> [THE PROBLEM]:
Using the listing below, set down each line from the line containing "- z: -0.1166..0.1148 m" through the line containing "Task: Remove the", both ends included, exactly and with nothing added.

> [RAW DATA]:
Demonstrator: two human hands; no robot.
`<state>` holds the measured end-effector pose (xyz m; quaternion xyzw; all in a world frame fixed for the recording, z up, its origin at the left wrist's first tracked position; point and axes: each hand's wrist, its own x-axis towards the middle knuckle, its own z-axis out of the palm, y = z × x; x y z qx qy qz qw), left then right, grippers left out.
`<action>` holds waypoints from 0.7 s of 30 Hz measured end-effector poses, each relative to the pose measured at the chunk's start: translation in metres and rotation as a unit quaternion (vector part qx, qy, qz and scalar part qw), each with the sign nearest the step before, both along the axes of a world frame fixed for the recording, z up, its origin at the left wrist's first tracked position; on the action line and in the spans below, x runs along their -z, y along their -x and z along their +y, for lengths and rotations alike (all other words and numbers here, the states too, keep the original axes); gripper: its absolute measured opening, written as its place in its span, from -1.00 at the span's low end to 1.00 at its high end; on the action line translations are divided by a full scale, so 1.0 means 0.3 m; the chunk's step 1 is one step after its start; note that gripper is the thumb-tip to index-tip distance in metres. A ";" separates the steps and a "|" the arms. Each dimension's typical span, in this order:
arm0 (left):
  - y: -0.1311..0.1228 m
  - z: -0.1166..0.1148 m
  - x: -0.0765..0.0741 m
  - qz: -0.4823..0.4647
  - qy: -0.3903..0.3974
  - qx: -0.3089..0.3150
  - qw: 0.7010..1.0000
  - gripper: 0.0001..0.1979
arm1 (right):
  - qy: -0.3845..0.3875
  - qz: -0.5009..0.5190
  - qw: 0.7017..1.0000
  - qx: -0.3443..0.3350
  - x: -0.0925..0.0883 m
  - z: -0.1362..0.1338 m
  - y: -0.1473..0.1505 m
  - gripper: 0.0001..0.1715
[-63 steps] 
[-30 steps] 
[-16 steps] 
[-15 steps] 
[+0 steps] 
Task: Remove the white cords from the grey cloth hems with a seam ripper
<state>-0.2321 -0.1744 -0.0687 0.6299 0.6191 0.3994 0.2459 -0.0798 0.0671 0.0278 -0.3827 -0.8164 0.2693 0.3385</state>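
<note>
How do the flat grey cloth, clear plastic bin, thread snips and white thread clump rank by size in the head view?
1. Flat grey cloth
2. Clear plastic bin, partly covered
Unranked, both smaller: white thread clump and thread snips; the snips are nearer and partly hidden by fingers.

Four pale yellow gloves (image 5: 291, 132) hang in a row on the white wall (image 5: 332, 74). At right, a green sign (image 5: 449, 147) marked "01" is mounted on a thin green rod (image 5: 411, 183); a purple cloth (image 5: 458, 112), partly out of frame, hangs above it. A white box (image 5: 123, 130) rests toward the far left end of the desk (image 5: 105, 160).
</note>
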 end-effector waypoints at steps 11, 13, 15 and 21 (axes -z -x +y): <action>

> [EXERCISE ANSWER]:
  - z: -0.1166..0.1148 m
  - x: -0.0765..0.0741 m
  - qz: -0.4823..0.4647
  - qy: -0.3903..0.3974
  - qx: -0.3089..0.3150
  - qw: 0.7010..1.0000
  - gripper: 0.0001..0.1979
arm1 (right):
  - qy: -0.3845..0.3875
  - qz: -0.5009..0.5190
  - qw: 0.7017..1.0000
  - qx: -0.3443..0.3350
  - x: -0.0925..0.0883 m
  - z: -0.1362..0.1338 m
  - y: -0.1473..0.1505 m
  - gripper: 0.0001..0.1715
[-63 steps] 
[-30 steps] 
[-16 steps] 
[-15 steps] 
[+0 steps] 
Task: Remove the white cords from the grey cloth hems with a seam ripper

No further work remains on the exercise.